Charles Napier (vero nome Sr. Charles Whitnel Napier) interpreta il Capitano Gilmour. Americano, ha partecipato a film come Lungo la valle delle bambole, Supervixens, The Blues Brothers, Rambo II - La vendetta, Una vedova allegra… ma non troppo, Alien degli abissi, Maniac Cop, Il silenzio degli innocenti, Palle in canna, Philadelphia, Il rompiscatole, Austin Powers – La spia che ci provava, La famiglia del professore matto, One-Eyed Monster e alle serie Gli eroi di Hogan, Star Trek, Il tenente Kojak, Starsky & Hutch, L’incredibile Hulk, Supercar, Chips, Dallas, Hazzard, A-Team, Renegade, La signora in giallo, Walker Texas Ranger, Roswell, The 4400, CSI e Cold Case, inoltre ha lavorato come doppiatore per I Simpson.
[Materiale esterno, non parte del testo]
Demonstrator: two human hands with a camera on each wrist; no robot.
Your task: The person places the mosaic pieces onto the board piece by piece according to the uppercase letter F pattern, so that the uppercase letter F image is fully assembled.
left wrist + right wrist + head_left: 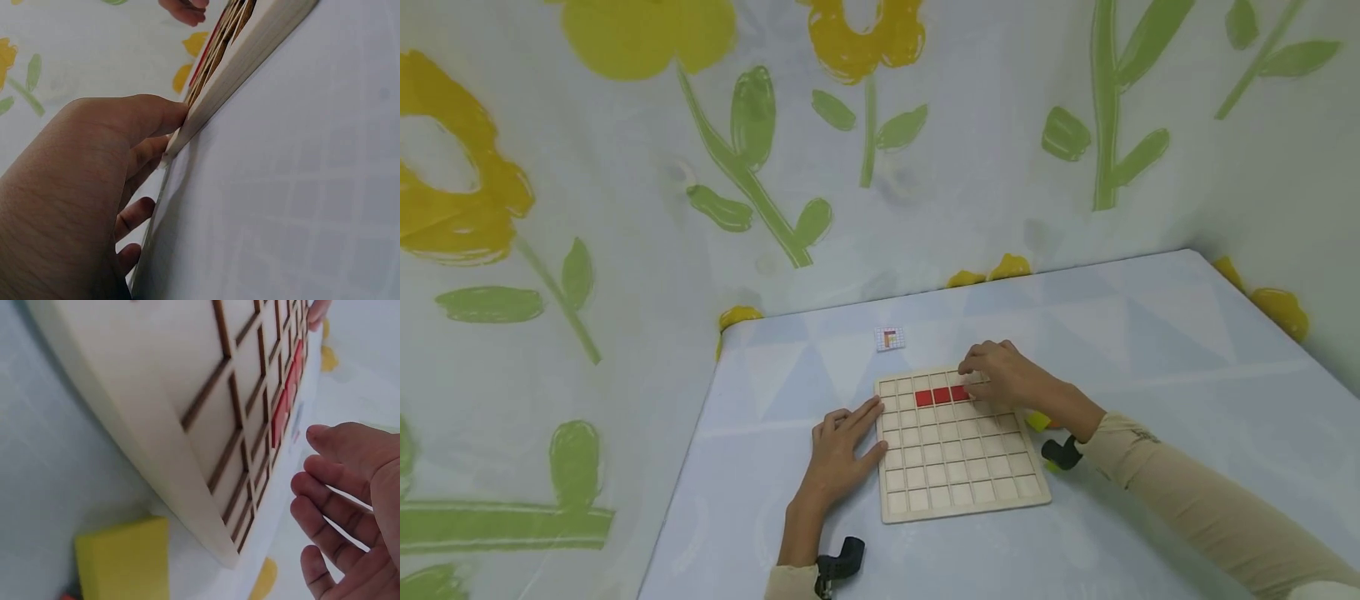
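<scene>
A square wooden grid board [955, 454] lies on the table with three red square tiles [942, 395] side by side in a row near its far edge. My left hand [844, 454] rests at the board's left edge, its thumb and fingertips against the wooden rim [219, 103]. Over the far right part of the board hovers my right hand [1003, 373], beside the rightmost red tile. In the right wrist view, the right hand's fingers [337, 481] are loosely bent, thumb apart from them, with nothing between.
Beyond the board lies a small card [890, 338] printed with a coloured grid pattern. Right of the board, partly under the right forearm, are a yellow block [125, 562], an orange piece [1055, 424] and a yellow-green piece [1051, 467]. A flower-printed curtain [925, 217] stands behind the table.
</scene>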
Anche produttore, è morto nel 2011 all’età di 75 anni.


Tra le varie guest star che compaiono senza avere il proprio nome nei credits segnalo Tom Arnold (il Cowboy), Carrie Fisher (la psicologa che aiuta Scott e il Dr. Male), Rob Lowe (uno degli amici del tirapiedi decapitato), Priscilla Presley nei panni di sé stessa e ovviamente Christian Slater (la guardia ipnotizzata da Austin). Applausi a loro ma cacca su Jim Carrey, che ha rifiutato il ruolo di Dottor Male perché impegnato nel ridicolo Bugiardo, bugiardo. A parte questo, vi consiglio di recuperare il DVD di Austin Powers – Il contro spione perché contiene due simpatici finali alternativi e di proseguire con la visione di Austin Powers – La spia che ci provava e Austin Powers in Goldmember, perché da qualche anno Mike Myers ha in progetto di girare un quarto capitolo, quindi meglio arrivare pronti all’evento! Poi, se il film vi è piaciuto, potete guardare anche Charlie’s Angels, Charlie’s Angels – Più che mai, Starsky & Hutch e il Casino Royale del 1967. ENJOY!!